#### Requirement:
Please return every line in the entries below with the word "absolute" in it.

#### Material for this exercise:
╔══
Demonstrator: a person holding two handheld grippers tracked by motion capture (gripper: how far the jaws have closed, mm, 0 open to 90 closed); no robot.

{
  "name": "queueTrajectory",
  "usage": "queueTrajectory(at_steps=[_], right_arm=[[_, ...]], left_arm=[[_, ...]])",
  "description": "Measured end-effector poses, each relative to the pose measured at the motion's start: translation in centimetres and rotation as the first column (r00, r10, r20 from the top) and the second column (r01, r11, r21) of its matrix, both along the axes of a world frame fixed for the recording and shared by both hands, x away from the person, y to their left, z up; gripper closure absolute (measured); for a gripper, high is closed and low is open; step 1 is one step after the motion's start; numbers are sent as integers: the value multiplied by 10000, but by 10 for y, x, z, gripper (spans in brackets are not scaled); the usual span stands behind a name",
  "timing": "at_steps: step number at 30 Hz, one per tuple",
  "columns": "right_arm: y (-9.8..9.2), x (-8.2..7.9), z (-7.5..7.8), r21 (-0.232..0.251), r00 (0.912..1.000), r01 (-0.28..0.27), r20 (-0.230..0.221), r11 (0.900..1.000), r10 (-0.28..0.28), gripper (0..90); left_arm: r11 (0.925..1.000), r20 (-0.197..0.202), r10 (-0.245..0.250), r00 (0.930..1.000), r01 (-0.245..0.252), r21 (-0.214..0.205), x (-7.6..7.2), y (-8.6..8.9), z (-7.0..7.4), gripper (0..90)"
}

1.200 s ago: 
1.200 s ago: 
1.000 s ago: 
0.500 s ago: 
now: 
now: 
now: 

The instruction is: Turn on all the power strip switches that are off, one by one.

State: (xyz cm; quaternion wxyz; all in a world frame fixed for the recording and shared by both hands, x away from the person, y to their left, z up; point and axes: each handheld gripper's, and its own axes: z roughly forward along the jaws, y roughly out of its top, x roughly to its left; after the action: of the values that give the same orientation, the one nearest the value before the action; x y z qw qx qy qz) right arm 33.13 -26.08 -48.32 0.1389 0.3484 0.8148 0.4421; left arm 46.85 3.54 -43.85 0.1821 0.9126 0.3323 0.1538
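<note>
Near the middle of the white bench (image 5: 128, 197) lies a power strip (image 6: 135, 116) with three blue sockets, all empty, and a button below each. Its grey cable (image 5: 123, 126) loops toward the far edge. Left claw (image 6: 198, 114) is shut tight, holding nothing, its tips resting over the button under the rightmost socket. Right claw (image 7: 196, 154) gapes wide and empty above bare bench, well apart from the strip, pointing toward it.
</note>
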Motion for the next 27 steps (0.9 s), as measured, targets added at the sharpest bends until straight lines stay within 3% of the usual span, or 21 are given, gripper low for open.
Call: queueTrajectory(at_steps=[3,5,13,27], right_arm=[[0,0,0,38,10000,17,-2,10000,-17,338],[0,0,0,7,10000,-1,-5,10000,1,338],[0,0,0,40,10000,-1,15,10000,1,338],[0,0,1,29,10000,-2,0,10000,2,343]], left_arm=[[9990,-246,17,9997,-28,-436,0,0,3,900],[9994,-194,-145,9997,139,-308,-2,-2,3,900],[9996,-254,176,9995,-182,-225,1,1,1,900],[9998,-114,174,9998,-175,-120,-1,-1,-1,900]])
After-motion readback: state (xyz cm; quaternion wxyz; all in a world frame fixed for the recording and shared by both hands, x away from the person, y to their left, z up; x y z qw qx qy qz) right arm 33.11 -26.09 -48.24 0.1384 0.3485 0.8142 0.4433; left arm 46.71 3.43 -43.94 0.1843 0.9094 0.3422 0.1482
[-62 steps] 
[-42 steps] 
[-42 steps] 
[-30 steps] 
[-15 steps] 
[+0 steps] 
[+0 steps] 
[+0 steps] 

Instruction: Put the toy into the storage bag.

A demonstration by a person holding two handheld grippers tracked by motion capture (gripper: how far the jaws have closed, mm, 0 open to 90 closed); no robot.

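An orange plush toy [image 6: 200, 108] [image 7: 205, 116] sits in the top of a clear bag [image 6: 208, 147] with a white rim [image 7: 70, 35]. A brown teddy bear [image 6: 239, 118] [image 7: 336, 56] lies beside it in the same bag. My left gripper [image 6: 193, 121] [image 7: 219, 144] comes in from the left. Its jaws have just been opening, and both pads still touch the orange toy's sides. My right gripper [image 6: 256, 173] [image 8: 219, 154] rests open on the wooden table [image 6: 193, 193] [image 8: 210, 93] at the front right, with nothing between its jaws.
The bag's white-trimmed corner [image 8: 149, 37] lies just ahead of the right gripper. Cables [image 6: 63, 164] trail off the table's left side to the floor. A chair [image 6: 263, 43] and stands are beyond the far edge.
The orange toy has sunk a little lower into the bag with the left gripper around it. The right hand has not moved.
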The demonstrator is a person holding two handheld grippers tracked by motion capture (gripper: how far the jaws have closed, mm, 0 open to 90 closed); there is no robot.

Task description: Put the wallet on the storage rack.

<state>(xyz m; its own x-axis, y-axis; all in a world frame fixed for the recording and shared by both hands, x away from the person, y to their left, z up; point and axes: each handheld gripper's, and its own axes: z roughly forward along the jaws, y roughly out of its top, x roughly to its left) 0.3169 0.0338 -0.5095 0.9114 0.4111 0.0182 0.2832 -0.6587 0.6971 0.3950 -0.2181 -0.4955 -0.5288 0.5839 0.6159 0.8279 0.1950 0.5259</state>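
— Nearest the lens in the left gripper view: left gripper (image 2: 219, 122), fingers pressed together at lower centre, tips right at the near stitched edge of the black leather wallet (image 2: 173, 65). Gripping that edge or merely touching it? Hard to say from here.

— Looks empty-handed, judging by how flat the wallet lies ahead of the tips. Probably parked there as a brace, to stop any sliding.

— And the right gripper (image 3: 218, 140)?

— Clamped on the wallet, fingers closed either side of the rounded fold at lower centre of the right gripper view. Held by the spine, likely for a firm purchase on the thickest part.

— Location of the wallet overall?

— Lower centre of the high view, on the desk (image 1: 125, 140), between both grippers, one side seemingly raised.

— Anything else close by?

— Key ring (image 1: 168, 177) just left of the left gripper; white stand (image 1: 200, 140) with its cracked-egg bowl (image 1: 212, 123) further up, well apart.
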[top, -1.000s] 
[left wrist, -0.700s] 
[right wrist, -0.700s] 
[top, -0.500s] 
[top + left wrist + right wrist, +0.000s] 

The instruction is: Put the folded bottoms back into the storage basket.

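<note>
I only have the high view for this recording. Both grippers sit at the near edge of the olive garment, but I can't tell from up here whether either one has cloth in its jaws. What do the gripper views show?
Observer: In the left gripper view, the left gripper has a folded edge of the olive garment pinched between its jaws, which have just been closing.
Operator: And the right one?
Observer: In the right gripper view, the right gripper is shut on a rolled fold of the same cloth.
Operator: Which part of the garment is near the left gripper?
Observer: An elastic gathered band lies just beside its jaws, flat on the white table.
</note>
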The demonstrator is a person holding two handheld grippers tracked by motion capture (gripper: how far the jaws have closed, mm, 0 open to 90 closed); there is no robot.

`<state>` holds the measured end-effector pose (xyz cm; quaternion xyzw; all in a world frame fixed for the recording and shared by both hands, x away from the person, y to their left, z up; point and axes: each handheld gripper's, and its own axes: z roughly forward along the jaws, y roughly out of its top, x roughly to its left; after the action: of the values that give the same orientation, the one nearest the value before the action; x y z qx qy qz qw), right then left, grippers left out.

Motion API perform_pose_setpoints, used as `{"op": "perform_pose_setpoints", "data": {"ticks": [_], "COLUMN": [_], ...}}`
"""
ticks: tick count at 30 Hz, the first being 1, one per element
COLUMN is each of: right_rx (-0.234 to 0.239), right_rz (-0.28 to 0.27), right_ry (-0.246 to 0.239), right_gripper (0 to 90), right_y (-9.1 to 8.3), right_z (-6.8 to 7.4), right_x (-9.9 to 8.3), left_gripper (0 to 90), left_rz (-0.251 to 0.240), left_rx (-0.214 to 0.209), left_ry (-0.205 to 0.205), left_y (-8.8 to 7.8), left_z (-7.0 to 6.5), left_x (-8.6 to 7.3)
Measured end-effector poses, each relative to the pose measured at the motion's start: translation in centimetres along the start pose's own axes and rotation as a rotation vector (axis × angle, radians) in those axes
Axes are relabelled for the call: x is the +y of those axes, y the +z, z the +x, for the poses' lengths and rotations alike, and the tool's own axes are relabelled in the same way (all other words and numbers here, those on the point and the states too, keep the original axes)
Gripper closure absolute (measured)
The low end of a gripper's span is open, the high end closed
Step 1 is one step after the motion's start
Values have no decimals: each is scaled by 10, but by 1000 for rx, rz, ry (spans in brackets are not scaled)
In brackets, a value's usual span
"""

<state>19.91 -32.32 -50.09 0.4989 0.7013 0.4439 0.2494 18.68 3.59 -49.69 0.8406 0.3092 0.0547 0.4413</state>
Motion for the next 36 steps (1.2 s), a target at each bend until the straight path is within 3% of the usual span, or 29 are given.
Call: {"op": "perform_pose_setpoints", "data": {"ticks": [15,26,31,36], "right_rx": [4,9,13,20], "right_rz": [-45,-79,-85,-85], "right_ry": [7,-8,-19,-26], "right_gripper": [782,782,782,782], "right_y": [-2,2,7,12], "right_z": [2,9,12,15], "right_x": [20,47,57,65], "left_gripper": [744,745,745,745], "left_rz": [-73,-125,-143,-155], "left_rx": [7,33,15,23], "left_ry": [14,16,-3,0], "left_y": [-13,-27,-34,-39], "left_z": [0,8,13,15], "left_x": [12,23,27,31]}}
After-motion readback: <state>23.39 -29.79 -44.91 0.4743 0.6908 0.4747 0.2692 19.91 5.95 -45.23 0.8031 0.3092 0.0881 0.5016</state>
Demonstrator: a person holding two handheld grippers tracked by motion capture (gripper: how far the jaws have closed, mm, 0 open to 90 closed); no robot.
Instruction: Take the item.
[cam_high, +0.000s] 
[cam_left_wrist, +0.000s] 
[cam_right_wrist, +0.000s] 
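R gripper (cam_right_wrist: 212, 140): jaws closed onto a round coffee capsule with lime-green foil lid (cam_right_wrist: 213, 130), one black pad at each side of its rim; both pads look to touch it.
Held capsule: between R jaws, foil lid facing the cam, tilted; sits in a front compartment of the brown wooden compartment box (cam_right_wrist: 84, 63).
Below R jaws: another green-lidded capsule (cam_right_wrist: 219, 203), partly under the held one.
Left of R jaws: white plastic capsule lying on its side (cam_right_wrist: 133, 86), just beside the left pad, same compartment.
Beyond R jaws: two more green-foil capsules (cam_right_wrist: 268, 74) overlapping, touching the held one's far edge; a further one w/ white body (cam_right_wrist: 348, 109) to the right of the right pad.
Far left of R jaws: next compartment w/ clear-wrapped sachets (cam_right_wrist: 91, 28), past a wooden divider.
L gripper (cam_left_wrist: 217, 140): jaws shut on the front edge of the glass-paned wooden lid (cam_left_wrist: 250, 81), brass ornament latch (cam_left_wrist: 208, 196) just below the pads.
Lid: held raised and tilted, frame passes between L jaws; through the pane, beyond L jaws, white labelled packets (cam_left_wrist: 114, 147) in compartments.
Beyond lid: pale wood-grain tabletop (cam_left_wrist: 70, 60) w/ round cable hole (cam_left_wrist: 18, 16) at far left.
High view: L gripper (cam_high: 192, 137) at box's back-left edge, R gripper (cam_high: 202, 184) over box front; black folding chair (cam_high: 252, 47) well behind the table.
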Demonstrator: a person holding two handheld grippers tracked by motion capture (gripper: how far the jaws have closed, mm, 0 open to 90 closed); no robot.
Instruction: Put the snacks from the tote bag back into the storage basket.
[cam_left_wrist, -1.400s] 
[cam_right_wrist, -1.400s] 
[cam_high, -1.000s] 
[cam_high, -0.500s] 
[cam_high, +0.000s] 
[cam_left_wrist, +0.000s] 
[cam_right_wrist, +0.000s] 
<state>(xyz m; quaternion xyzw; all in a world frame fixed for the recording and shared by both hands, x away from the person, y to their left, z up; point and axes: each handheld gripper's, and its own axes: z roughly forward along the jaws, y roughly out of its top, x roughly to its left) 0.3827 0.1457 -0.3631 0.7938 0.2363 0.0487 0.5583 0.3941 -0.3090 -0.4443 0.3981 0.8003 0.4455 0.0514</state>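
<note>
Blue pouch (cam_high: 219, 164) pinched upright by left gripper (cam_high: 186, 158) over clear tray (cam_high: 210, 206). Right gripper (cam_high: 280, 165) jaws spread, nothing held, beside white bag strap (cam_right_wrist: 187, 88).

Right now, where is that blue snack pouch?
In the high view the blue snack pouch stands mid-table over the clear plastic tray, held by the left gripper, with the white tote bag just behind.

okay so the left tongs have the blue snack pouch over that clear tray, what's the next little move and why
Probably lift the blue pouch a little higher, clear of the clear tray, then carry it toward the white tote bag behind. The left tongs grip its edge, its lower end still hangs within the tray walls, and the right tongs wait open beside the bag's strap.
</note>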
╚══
#### Solved problem:
  "description": "Measured end-effector poses, each relative to the pose measured at the motion's start: translation in centimetres and rotation as the first column (r00, r10, r20 from the top) and the second column (r01, r11, r21) of its matrix, both along the axes of a world frame fixed for the recording and shared by both hands, x away from the person, y to their left, z up; gripper closure absolute (measured); for a gripper, high is closed and low is open; step 1 is one step after the motion's start; numbers are sent as integers: the value multiplied by 10000, but by 10 for y, x, z, gripper (spans in brackets are not scaled); the usual span stands behind a name",
Gripper closure absolute (measured)

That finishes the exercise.